▶ _TASK ITEM_
Omit every picture, then return each line of the data below exactly.

*** Opening of EXERCISE INPUT ***

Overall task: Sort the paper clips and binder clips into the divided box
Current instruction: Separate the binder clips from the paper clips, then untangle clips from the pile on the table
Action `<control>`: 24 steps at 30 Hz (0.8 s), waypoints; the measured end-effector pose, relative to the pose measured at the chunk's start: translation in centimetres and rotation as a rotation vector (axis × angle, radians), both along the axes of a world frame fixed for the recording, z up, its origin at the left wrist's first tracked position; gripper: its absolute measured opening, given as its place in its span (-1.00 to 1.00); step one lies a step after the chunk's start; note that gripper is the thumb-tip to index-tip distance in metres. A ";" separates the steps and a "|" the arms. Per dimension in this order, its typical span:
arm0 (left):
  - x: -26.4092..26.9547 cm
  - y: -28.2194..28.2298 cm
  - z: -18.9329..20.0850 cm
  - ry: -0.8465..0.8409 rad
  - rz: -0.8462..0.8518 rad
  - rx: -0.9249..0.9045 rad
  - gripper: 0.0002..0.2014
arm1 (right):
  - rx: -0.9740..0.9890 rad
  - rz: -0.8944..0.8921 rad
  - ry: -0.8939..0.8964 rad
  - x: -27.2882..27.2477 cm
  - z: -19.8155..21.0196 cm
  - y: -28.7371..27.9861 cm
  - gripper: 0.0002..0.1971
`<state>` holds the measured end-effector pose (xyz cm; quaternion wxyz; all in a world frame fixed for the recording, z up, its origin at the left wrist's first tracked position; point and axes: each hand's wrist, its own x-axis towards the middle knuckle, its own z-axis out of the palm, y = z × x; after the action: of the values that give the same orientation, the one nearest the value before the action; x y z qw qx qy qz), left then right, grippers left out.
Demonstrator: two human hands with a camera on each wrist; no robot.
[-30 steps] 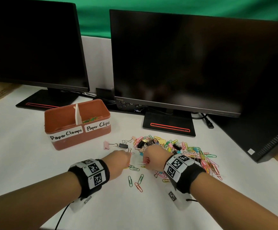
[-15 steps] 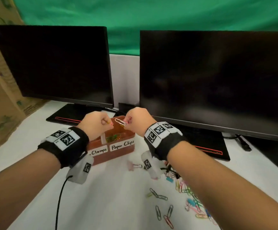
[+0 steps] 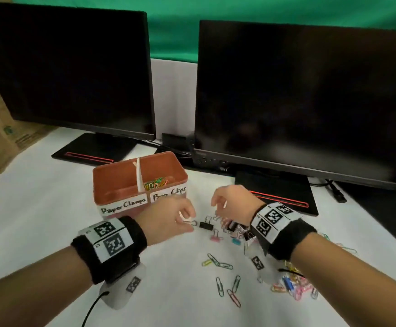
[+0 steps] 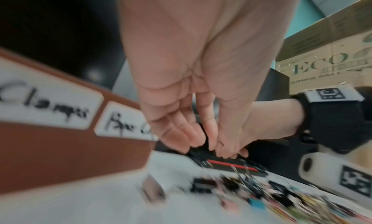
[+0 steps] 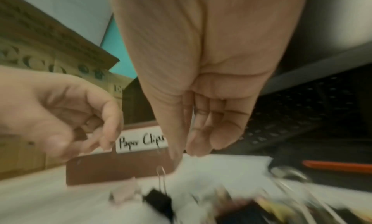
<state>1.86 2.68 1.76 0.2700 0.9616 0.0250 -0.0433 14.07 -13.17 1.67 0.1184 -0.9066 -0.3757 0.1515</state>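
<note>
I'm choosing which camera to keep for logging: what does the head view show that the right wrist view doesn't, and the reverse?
Only the head view shows inside the divided box: coloured paper clips in the Paper Clips side, plus loose paper clips on the table. Only the right wrist view shows the undersides of the right hand's fingers, loosely curled and holding nothing. Both show the left hand, the box's labelled front and the black binder clip.

My left hand [image 3: 166,217] covers the pale clip under its fingers, so I cannot tell whether my grip has closed on it, and it hides part of the "Paper Clips" label [image 3: 168,194] on the divided box [image 3: 112,185]. My right forearm [image 3: 333,267] hides much of the clip pile [image 3: 291,285] toward the desk's right edge. Both wrist views smear the clips on the desk into blur.
</note>
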 end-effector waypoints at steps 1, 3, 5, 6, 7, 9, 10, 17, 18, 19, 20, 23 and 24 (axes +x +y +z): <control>-0.1 -1.1 -1.0 0.054 -0.067 0.005 -0.71 | -0.092 0.008 0.005 -0.2 -0.9 -0.9 -0.78; -0.2 -3.0 -3.0 0.128 -0.162 0.035 -0.64 | -0.189 0.013 0.024 -0.9 -2.3 -1.8 -0.79; 0.0 -4.4 -4.4 0.152 -0.208 0.056 -0.60 | -0.190 -0.008 0.040 -1.5 -3.2 -2.0 -0.79; 0.2 -4.8 -4.9 0.155 -0.218 0.065 -0.60 | -0.181 -0.025 0.041 -1.6 -3.5 -1.9 -0.79; 0.3 -5.1 -5.2 0.150 -0.219 0.077 -0.61 | -0.181 -0.038 0.041 -1.6 -3.7 -1.6 -0.80; 0.8 -5.4 -5.6 0.136 -0.206 0.097 -0.66 | -0.203 -0.040 0.045 -1.4 -4.0 -1.1 -0.81; 1.0 -5.5 -5.8 0.134 -0.194 0.095 -0.70 | -0.220 -0.034 0.050 -1.3 -4.1 -0.9 -0.80; 1.8 -5.5 -6.0 0.183 -0.192 0.080 -0.89 | -0.289 0.023 0.006 -1.3 -4.9 -0.5 -0.76; 1.8 -5.6 -6.0 0.178 -0.201 0.066 -0.92 | -0.281 0.036 -0.008 -1.4 -5.0 -0.6 -0.77; 1.7 -5.6 -5.9 0.168 -0.201 0.042 -0.95 | -0.262 0.051 -0.014 -1.4 -5.0 -0.9 -0.79; 1.7 -5.5 -5.9 0.153 -0.188 0.009 -0.95 | -0.223 0.062 -0.007 -1.4 -4.8 -1.2 -0.80; 1.1 -4.7 -5.5 0.133 -0.096 -0.104 -0.88 | -0.105 0.102 0.027 -1.2 -3.9 -3.1 -0.74; 1.0 -4.4 -5.4 0.127 -0.082 -0.107 -0.86 | -0.089 0.127 0.032 -1.3 -3.6 -3.8 -0.73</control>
<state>2.83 -1.69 -3.63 0.3167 0.9414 0.0003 -0.1164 12.78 -16.92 -1.95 0.0744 -0.8828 -0.4233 0.1897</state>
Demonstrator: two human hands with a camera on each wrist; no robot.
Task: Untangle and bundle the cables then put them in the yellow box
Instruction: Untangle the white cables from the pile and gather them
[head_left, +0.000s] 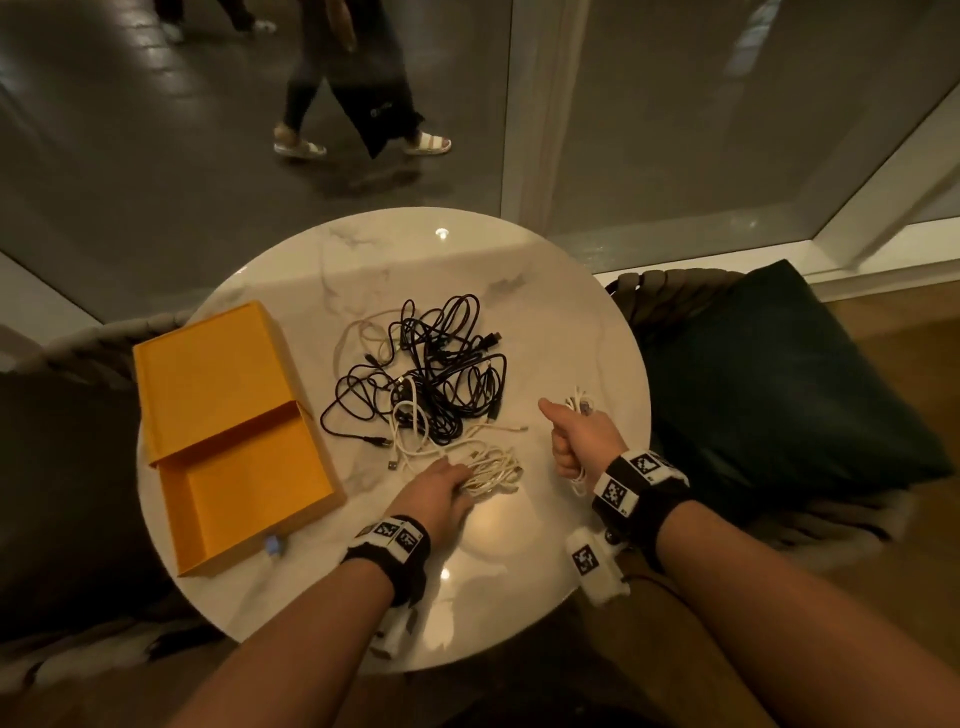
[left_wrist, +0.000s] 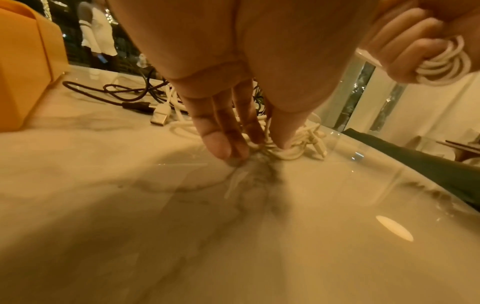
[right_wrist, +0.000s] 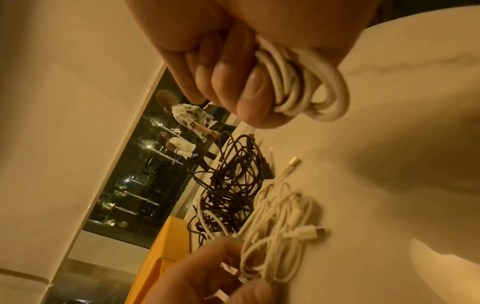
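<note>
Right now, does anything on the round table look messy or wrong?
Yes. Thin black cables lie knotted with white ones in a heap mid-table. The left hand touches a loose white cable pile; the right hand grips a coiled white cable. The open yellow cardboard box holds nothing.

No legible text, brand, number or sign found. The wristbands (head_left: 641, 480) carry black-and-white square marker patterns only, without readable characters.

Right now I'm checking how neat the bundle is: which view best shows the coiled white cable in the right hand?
Right wrist: the coiled white cable fills the frame. Left wrist shows it at the edge; head view, mostly hidden.
</note>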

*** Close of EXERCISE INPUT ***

▶ _COMPLETED TASK_
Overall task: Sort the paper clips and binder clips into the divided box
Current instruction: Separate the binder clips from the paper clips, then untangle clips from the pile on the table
Action `<control>`: 24 steps at 30 Hz (0.8 s), waypoints; the measured end-effector pose, relative to the pose measured at the chunk's start: translation in centimetres and rotation as a rotation vector (axis × angle, radians), both along the axes of a world frame fixed for the recording, z up, its origin at the left wrist's first tracked position; gripper: its absolute measured opening, given as its place in its span (-1.00 to 1.00); step one lies a step after the chunk's start; note that gripper is the thumb-tip to index-tip distance in metres. A ";" separates the steps and a "|" the arms. Per dimension in this order, its typical span:
arm0 (left):
  - x: -26.4092..26.9547 cm
  - y: -28.2194..28.2298 cm
  - z: -18.9329..20.0850 cm
  - ry: -0.8465..0.8409 rad
  - rz: -0.8462..0.8518 rad
  - rx: -0.9249..0.9045 rad
  - gripper: 0.0002..0.2014
arm1 (right):
  - rx: -0.9740..0.9890 rad
  - rz: -0.8944..0.8921 rad
  - ry: -0.8939..0.8964 rad
  - x: -27.2882..27.2477 cm
  - z: -19.8155..21.0196 cm
  - y: -28.7371..27.9861 cm
  - gripper: 0.0002..0.1971
`<state>` holds the measured end-effector pose (xyz cm; quaternion wxyz; all in a world frame fixed for the recording, z up, its origin at the left wrist's first tracked position; point and axes: each hand's wrist, its own x-axis towards the middle knuckle, its own z-axis out of the palm, y = z × x; after the action: of the values that give the same orientation, the one nearest the value before the action; x y z qw qx qy qz), left then right, grippers left out.
Demonstrator: two human hands with a camera on each wrist; no robot.
[-30 steps] 
[-15 steps] 
[+0 steps] 
[+0 steps] 
[+0 steps] 
<state>1.86 2.68 1.76 0.2700 0.9616 0.0250 -0.0433 14.07 -13.17 1.67 0.1184 -0.9066 -0.3757 0.1515</state>
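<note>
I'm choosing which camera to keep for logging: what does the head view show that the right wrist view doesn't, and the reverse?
Only the head view shows inside the divided box: coloured paper clips in the Paper Clips side, plus loose paper clips on the table. Only the right wrist view shows the undersides of the right hand's fingers, loosely curled and holding nothing. Both show the left hand, the box's labelled front and the black binder clip.

My left hand [image 3: 166,217] covers the pale clip under its fingers, so I cannot tell whether my grip has closed on it, and it hides part of the "Paper Clips" label [image 3: 168,194] on the divided box [image 3: 112,185]. My right forearm [image 3: 333,267] hides much of the clip pile [image 3: 291,285] toward the desk's right edge. Both wrist views smear the clips on the desk into blur.
</note>
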 end-effector waypoints at steps 1, 3, 5, 6, 7, 9, 10, 17, 18, 19, 20, 23 and 24 (axes +x +y +z): <control>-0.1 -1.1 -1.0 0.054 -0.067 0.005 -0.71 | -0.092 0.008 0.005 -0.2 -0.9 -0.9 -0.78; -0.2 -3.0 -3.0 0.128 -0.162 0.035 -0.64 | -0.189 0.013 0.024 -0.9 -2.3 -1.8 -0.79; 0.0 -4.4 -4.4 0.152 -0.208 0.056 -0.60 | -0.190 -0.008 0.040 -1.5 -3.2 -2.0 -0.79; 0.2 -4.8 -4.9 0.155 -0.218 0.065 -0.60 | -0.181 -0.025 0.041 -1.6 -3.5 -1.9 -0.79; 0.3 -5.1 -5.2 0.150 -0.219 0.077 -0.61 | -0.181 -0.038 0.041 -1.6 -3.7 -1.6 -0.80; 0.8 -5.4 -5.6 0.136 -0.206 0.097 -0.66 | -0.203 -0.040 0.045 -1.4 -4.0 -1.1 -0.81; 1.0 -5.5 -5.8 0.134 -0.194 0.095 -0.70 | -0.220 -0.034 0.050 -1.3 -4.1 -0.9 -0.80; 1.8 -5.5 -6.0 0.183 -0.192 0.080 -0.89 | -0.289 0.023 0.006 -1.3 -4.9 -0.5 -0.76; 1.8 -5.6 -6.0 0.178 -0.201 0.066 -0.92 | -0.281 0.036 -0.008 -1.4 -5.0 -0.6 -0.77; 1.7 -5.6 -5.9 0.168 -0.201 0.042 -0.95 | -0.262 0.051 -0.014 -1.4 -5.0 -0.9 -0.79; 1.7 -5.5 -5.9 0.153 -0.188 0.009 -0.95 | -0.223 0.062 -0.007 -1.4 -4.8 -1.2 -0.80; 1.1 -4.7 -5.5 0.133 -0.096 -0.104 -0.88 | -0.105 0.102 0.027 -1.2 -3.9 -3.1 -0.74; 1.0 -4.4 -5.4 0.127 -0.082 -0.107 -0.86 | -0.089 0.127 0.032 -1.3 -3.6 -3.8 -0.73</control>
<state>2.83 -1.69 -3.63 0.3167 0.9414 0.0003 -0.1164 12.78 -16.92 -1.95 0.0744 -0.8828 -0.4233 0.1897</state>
Demonstrator: two human hands with a camera on each wrist; no robot.
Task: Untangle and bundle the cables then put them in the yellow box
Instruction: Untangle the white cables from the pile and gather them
[head_left, +0.000s] 
[left_wrist, +0.000s] 
[right_wrist, +0.000s] 
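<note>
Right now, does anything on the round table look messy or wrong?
Yes. Thin black cables lie knotted with white ones in a heap mid-table. The left hand touches a loose white cable pile; the right hand grips a coiled white cable. The open yellow cardboard box holds nothing.

No legible text, brand, number or sign found. The wristbands (head_left: 641, 480) carry black-and-white square marker patterns only, without readable characters.

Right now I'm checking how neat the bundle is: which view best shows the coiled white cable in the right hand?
Right wrist: the coiled white cable fills the frame. Left wrist shows it at the edge; head view, mostly hidden.
</note>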

What was asked for in the exercise is now done.